TASK DETAILS
Copy every line below where the string "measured" is found.

── DATASET RECORDS ──

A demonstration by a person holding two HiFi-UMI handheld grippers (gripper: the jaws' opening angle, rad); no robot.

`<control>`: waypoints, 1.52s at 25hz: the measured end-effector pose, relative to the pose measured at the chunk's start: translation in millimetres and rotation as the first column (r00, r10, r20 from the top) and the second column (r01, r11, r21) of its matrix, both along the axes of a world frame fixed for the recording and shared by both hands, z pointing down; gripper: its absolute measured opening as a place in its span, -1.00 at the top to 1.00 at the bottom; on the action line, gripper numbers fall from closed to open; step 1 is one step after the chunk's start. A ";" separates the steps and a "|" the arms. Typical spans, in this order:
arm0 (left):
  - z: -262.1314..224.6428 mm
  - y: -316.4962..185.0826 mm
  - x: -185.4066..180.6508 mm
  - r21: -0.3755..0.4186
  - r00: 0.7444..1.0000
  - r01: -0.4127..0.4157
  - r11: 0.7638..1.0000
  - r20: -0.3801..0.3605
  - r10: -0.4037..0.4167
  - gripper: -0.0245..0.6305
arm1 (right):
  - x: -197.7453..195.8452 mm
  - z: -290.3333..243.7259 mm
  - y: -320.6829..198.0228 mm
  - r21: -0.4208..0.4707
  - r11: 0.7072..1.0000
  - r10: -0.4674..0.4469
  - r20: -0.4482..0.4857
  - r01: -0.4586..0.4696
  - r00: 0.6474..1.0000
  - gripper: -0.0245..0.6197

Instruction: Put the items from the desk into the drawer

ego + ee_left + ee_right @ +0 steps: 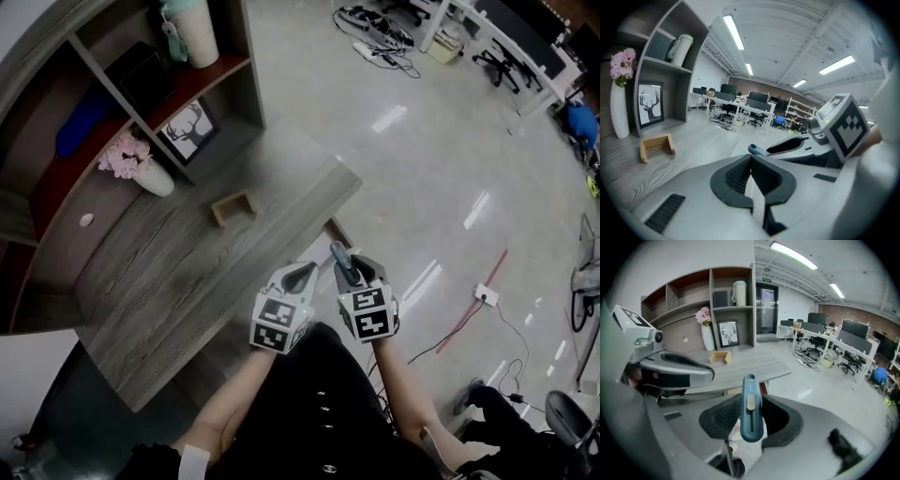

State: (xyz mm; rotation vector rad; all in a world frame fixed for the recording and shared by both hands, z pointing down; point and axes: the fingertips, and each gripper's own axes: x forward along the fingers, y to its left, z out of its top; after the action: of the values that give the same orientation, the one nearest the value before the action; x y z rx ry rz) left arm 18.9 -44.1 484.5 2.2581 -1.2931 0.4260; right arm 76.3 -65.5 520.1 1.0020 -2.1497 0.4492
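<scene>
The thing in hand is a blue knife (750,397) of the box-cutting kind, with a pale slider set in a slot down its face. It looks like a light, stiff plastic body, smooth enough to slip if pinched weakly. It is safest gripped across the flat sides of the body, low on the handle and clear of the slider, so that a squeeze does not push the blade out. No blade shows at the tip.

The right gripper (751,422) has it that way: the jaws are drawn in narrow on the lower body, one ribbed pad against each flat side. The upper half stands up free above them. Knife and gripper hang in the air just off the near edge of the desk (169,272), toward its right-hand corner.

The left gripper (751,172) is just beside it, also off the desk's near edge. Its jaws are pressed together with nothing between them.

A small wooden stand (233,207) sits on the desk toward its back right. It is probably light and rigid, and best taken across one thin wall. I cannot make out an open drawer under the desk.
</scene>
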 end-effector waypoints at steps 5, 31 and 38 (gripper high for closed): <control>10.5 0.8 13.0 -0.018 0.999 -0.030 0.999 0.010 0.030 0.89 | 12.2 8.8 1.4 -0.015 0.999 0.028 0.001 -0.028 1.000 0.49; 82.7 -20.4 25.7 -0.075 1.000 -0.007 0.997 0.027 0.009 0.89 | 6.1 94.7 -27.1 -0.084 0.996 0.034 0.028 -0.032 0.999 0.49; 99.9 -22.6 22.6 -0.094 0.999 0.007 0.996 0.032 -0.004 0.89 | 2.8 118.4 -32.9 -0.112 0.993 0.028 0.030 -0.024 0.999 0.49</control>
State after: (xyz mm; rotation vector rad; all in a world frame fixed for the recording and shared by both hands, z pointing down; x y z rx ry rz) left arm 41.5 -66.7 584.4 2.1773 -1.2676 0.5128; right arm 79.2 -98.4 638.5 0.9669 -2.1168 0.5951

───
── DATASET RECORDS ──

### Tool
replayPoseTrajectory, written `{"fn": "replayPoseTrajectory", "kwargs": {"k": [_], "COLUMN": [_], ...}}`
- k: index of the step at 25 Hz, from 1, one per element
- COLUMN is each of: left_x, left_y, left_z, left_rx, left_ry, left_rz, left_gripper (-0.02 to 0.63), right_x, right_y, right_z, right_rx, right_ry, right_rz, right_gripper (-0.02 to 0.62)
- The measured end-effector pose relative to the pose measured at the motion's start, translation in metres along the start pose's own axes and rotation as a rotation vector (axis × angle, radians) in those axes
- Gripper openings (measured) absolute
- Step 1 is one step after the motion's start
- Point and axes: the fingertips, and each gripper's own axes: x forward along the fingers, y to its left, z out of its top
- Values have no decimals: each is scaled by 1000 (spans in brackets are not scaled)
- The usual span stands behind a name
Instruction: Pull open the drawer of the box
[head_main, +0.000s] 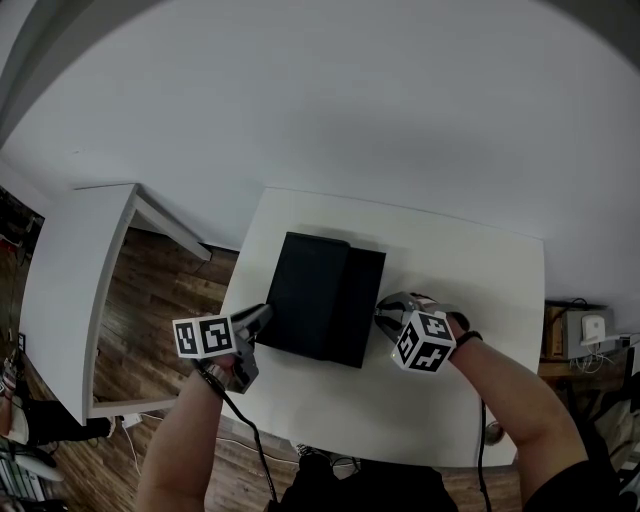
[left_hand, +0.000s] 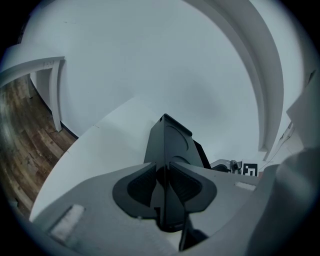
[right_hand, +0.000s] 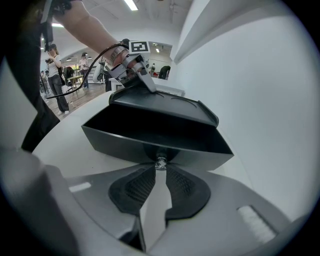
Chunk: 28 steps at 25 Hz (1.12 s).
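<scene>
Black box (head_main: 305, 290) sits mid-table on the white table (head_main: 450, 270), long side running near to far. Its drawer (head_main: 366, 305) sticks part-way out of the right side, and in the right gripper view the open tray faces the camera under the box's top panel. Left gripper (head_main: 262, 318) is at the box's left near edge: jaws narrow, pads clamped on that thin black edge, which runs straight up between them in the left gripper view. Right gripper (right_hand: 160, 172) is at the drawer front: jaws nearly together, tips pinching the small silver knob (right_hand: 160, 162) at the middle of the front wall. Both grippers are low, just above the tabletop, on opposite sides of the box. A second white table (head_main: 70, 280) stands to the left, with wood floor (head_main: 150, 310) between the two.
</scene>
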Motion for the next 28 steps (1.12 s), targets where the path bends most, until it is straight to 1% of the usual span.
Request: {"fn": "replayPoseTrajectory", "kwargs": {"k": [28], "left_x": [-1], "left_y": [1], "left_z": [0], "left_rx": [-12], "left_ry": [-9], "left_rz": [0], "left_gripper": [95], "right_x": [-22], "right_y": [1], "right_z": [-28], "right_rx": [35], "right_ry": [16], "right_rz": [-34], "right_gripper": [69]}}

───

WRITTEN REPLY
`<control>`: waypoints, 1.52s at 25hz: the measured end-effector pose, relative to the pose measured at the chunk's start: translation in millimetres and rotation as the first column (r00, r10, r20 from the top) and the second column (r01, r11, r21) of its matrix, both along the axes of a world frame fixed for the recording and shared by both hands, z pointing down; gripper: its absolute measured opening as a place in its span, -1.00 at the top to 1.00 at the bottom; on the action line, gripper numbers fall from closed to open; step 1 is one step after the chunk's start. A ";" separates the steps and a "|" the arms. Typical spans, in this order:
- The measured end-effector pose relative to the pose measured at the motion's start, translation in metres along the start pose's own axes and rotation as a rotation vector (axis × angle, radians) in those axes
- Gripper openings (measured) absolute

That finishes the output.